Una primera descripción de lo qué es la CUP podría ser un conjunto de partidos de izquierda radical y nacionalistas catalanes. No obstante, una ideología, una forma de concebir la vida y un modelo de organización territorial del poder son los elementos a los que van unidas a estas siglas, con las cuales se puede estar de acuerdo o en desacuerdo, pero que son reales y efectivas. En cierta medida, la CUP remonta sus orígenes programáticos hacia el anarquismo catalán del siglo pasado, pero con una evolución y una adaptación correspondiente con los tiempos que corren. Entre sus principios se encuentran la democracia participativa municipal, la igualdad social, la consolidación de los “países catalanes” y el fortalecimiento del movimiento asociativo. Por lo que, la propuesta política de la CUP vendría a situarse entre el anarquismo municipalista y el comunitarismo nacionalista. Lo que explica su claro rechazo a la derecha catalana que ha liderado el plebiscito nacionalista.

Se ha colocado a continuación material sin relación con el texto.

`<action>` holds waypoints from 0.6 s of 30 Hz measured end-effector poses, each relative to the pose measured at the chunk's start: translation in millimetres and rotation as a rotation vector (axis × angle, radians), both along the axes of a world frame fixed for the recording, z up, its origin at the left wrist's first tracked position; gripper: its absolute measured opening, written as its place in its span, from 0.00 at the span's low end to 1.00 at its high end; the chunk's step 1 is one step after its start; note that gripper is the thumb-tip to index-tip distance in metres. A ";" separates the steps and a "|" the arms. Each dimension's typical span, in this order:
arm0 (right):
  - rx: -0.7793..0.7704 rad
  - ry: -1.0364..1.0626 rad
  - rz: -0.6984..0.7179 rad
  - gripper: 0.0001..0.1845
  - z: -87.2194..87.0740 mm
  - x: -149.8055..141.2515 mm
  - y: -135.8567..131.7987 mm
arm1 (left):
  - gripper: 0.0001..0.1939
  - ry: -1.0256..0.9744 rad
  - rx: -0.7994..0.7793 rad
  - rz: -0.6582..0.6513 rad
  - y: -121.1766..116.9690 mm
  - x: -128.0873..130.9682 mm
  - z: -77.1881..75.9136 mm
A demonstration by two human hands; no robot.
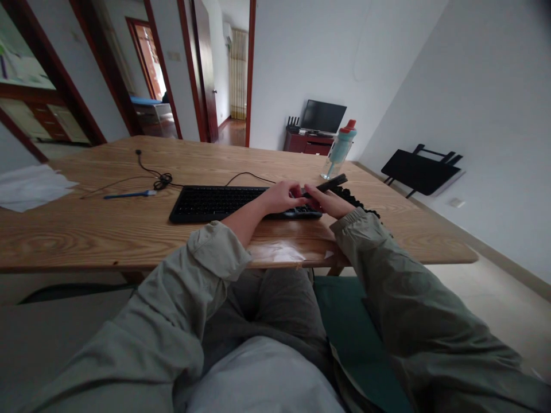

Históricamente, la CUP se originó durante las primeras elecciones locales a partir de distintas agrupaciones de electores y con una ideología crítica, que terminaron por confluir en una coalición común de independentistas de izquierdas. Entre los grupúsculos principales que la integran caben destacar el Moviment d’Esquerra Nacionalista y el Moviment de Defensa de la Terra. Durante un tiempo, los distintos grupos que conformaban la CUP se integraron en otras candidaturas como Iniciativa per Catalunya, pero a partir de la década pasada volvieron a congregarse en torno al movimiento inicial. Lo que se ha debido especialmente, a una renovación de su élite política y la llegada de jóvenes militantes abanderados del catalanismo, el comunitarismo, el feminismo, el ecologismo y otros sectores de la izquierda más crítica. Asimismo, su implantación social se hace más visible en el interior catalán, especialmente en las provincias de Girona y Lleida. De hecho, una parte fundamental de su éxito político descansa sobre las actuaciones sociales llevadas a cabo en sus municipios en la provisión de distintos servicios públicos donde han realizado un ejercicio práctico y efectivo del comunitarismo más realista posible.